What you will do: Pictures are to be left out; everything else in the records must be repeated exactly.

Data for analysis:
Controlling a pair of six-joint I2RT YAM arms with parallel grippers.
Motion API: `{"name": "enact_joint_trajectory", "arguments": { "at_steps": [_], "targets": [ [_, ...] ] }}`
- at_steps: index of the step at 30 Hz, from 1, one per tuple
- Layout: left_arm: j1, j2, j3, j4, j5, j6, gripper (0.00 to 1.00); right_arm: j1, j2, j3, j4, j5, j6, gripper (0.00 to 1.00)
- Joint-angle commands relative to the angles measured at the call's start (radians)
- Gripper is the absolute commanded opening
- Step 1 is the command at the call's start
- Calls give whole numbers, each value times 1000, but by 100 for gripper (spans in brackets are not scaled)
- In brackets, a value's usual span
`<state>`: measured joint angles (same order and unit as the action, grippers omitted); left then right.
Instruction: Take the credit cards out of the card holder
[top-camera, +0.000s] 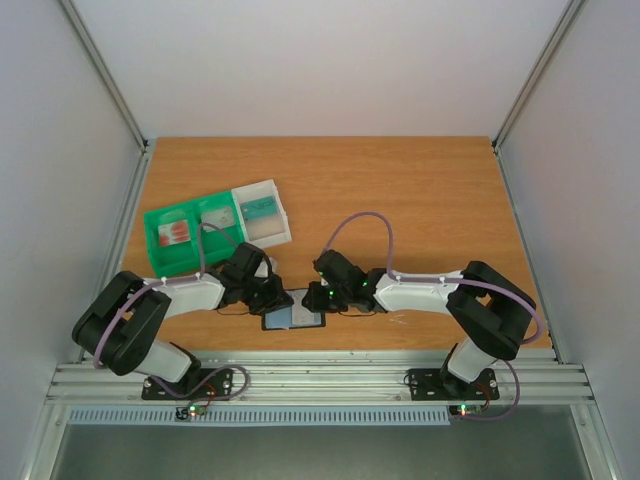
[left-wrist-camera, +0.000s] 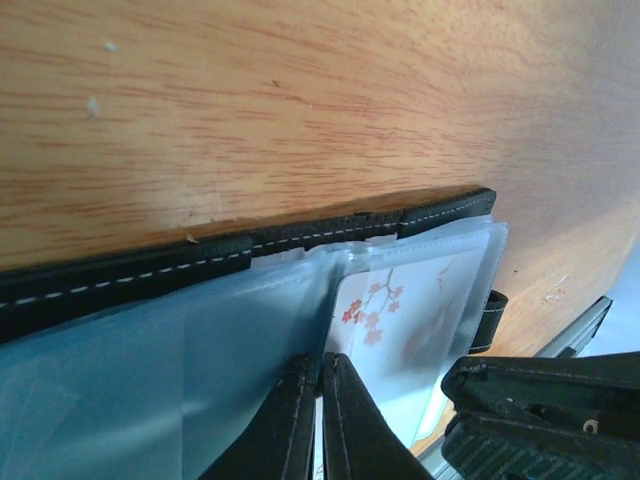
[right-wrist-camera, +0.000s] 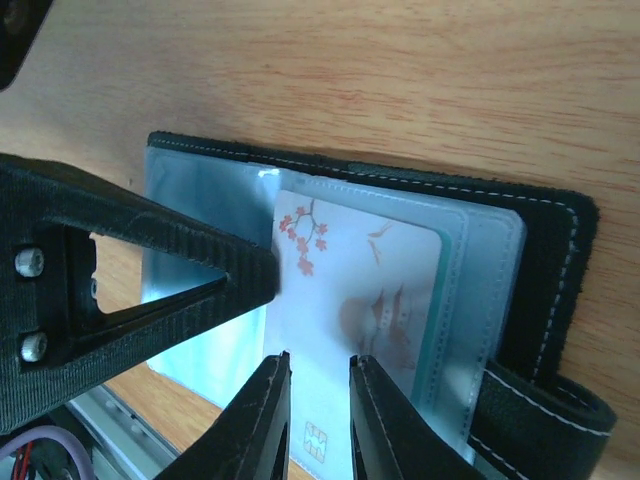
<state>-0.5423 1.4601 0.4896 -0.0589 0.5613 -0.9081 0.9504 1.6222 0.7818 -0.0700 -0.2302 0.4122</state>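
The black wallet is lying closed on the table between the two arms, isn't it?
Not closed: the wallet lies open. The right wrist view shows its pale pockets and a blossom-printed card inside. The rest is right.

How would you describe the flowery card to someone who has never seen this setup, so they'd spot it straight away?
Find the brown wooden table; at the middle of its near edge lies an open flat black stitched wallet. Among its clear plastic pockets lies a thin white rectangular card. It alone bears a branch of red blossoms, while the pale blue sleeve beside it looks plain.
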Motion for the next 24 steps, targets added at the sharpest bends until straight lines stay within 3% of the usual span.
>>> {"name": "enact_joint_trajectory", "arguments": {
  "at_steps": [1,15,24],
  "targets": [
    [4,10,-17,26,-3,10,5,-11,-15,-20,20,9,22,20],
    [4,7,-32,21,-15,12,5,-18,30,-13,-34,22,32,26],
    [4,6,-37,21,-17,10,6,-33,30,-42,109,-71,61,27]
  ]
}}
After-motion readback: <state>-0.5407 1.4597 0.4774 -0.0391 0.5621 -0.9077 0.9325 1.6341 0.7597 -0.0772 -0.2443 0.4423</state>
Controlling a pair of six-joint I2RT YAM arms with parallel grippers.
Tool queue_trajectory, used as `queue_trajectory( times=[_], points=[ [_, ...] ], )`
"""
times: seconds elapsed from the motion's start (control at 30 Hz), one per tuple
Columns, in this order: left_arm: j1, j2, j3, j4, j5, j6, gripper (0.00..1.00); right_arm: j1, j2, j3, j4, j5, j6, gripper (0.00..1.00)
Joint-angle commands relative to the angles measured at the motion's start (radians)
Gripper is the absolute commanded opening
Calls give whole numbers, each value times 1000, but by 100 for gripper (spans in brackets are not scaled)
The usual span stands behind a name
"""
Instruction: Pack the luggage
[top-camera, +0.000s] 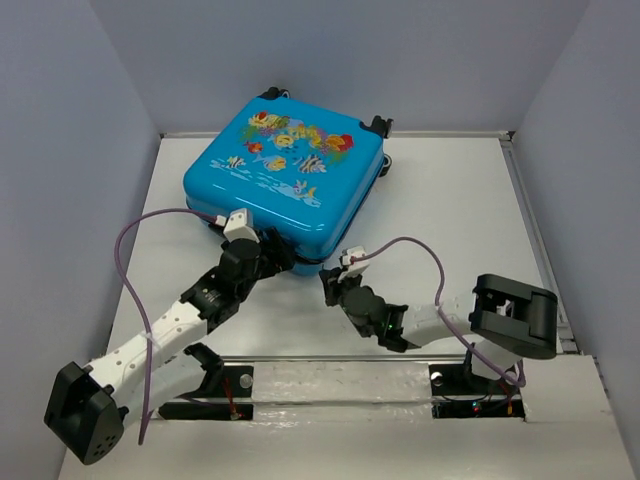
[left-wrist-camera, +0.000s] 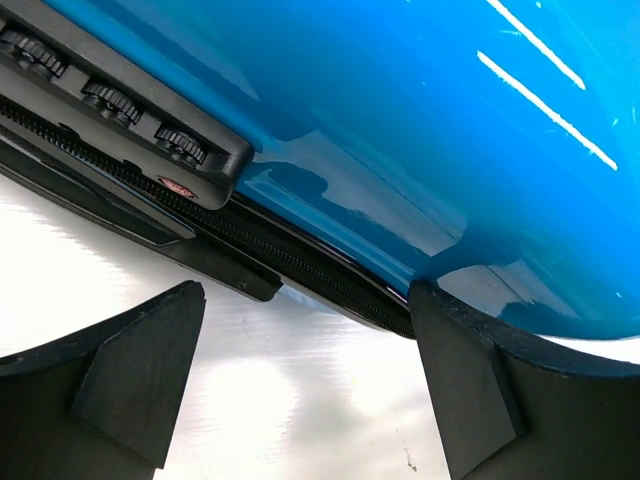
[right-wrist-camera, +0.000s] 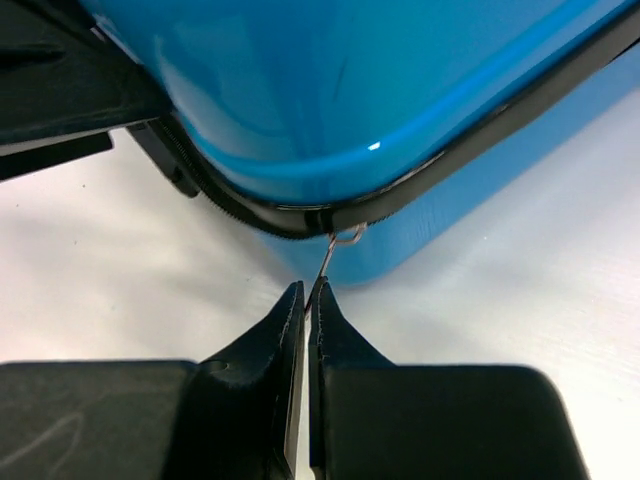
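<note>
Top external: closed bright blue hard-shell suitcase (top-camera: 285, 175) lies flat, fish print up, far-left on the white table (top-camera: 450, 220). Left gripper (top-camera: 272, 252) is spread wide, holding nothing, at the zipper seam beside the black combination lock (left-wrist-camera: 120, 105). Right gripper (top-camera: 328, 284) is pinched tight on the thin metal zipper pull (right-wrist-camera: 328, 258) at the near corner.

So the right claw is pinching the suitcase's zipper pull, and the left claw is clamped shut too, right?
No: the left wrist view shows the left gripper open beside the suitcase. The right gripper does pinch the zipper pull.
</note>
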Motion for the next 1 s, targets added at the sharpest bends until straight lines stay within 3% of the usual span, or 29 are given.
queue_trajectory(
  times=[0.0, 0.17, 0.4, 0.5, 0.67, 0.77, 0.97],
  points=[
    [-5, 89, 78, 325, -36, -54, 96, 212, -69, -50, 47, -254, 41, 7],
    [-5, 59, 94, 298, -93, -28, 96, 212, -186, -116, -113, -307, 78, 7],
    [-16, -58, 33, 194, -22, -34, 95, 42, -246, -121, -312, -367, 101, 7],
    [-39, -145, -43, 152, 0, -65, 94, -113, -289, -113, -361, -463, 86, 19],
    [-124, -208, -132, 105, 10, -106, 92, -349, -358, -78, -407, -557, 38, 57],
    [-193, -172, -148, 114, -37, -123, 92, -450, -343, -63, -372, -602, -2, 59],
    [-246, -61, -96, 172, -72, -82, 92, -564, -289, -47, -267, -871, -100, 61]
  ],
)
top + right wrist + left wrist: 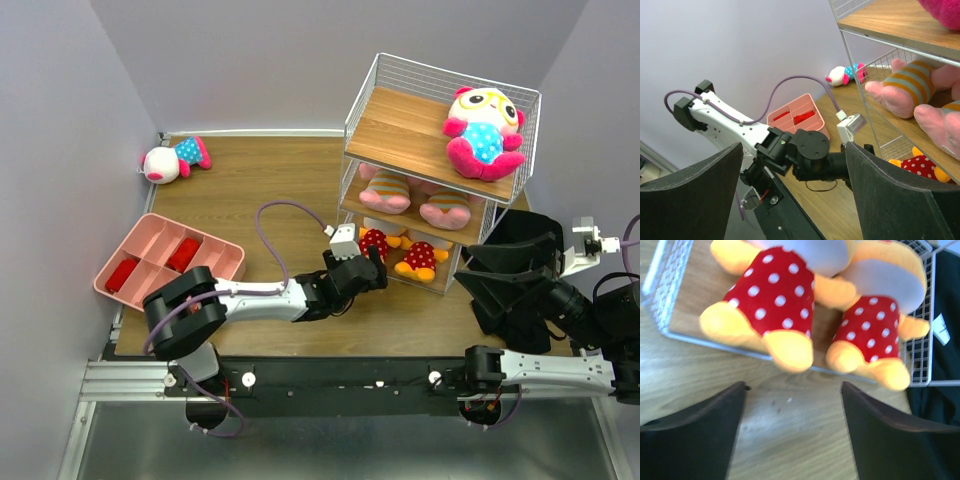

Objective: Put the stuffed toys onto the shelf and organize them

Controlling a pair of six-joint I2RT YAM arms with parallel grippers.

Response to the exercise:
Controlling a pair of six-joint I2RT YAM arms with parallel grippers.
Motion API: `{"name": "enact_joint_trajectory", "arguments": { "at_steps": [_], "targets": [ [_, ...] ] }}`
- at_steps: index of the step at 30 Hz, from 1, one per tuple
- Layout: left_arm: j1, j2, j3, j4, j5, j6, gripper (0.00 to 1.00); right_arm: j1, j2, j3, j4, j5, j6, gripper (0.00 to 1.00)
- Joint-angle commands relative to the angles measured at the call's start (radians)
- Gripper is the absolute commanded opening
- Step 1 is the command at the call's start
- Calls give whole numbers, each value times 1000, but by 100 for gripper (spans in brackets are not scaled)
- In brackets, a value's usual span
`<state>`: measured joint angles (same order and unit as the action, grippers omitted); left then right.
Instruction: Take the credit cards out of the card holder
[top-camera, +0.000s] 
[left-wrist-camera, +0.000s] 
[right-wrist-camera, +0.000s] 
<state>-0.5423 1.4601 0.4896 -0.0589 0.5613 -0.9081 0.9504 1.6222 0.7818 -0.0700 -0.2302 0.4122</state>
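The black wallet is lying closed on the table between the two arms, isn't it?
Not closed: the wallet lies open. The right wrist view shows its pale pockets and a blossom-printed card inside. The rest is right.

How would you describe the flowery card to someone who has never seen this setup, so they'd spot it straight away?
Find the brown wooden table; at the middle of its near edge lies an open flat black stitched wallet. Among its clear plastic pockets lies a thin white rectangular card. It alone bears a branch of red blossoms, while the pale blue sleeve beside it looks plain.
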Motion for the next 24 steps, targets added at the sharpest bends until straight lines stay within 3% of the usual span.
>>> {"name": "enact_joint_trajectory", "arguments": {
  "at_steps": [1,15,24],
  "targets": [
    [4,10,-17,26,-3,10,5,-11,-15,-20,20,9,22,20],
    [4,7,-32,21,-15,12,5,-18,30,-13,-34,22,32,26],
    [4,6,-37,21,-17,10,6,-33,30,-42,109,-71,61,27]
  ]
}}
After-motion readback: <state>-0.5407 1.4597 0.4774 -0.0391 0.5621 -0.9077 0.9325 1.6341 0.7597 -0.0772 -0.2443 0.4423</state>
Controlling a pair of six-joint I2RT YAM arms with parallel grippers.
Tool queue_trajectory, used as `queue_trajectory( times=[_], points=[ [_, ...] ], )`
"""
times: seconds elapsed from the motion's start (control at 30 Hz), one per tuple
Columns, in this order: left_arm: j1, j2, j3, j4, j5, j6, gripper (0.00..1.00); right_arm: j1, j2, j3, j4, j5, j6, gripper (0.00..1.00)
Joint-angle commands relative to the angles measured at the motion's start (radians)
Gripper is the absolute commanded opening
Calls give whole numbers, each value times 1000, but by 100 for gripper (spans in brackets are not scaled)
The usual span stands behind a name
"""
Instruction: Pack the luggage
[top-camera, +0.000s] 
[left-wrist-camera, +0.000s] 
[right-wrist-camera, +0.000s] 
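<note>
Top external: closed bright blue hard-shell suitcase (top-camera: 285, 175) lies flat, fish print up, far-left on the white table (top-camera: 450, 220). Left gripper (top-camera: 272, 252) is spread wide, holding nothing, at the zipper seam beside the black combination lock (left-wrist-camera: 120, 105). Right gripper (top-camera: 328, 284) is pinched tight on the thin metal zipper pull (right-wrist-camera: 328, 258) at the near corner.

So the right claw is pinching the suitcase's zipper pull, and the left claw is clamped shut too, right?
No: the left wrist view shows the left gripper open beside the suitcase. The right gripper does pinch the zipper pull.
</note>
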Motion for the next 1 s, targets added at the sharpest bends until straight lines stay within 3% of the usual span, or 29 are given.
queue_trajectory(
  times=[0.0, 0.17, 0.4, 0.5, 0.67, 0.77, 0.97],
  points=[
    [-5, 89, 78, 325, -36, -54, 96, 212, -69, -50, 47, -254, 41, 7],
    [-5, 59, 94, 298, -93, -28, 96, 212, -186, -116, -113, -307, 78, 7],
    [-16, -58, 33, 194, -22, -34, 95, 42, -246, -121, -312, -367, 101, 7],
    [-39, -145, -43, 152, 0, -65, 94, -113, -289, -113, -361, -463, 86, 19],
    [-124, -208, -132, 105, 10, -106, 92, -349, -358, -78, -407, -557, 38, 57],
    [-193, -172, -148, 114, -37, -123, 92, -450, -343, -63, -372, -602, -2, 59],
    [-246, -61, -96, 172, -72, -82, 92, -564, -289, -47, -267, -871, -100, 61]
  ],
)
top + right wrist + left wrist: 

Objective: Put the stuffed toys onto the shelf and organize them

Controlling a pair of six-joint I2RT YAM arms with parallel grippers.

With this, the answer is complete.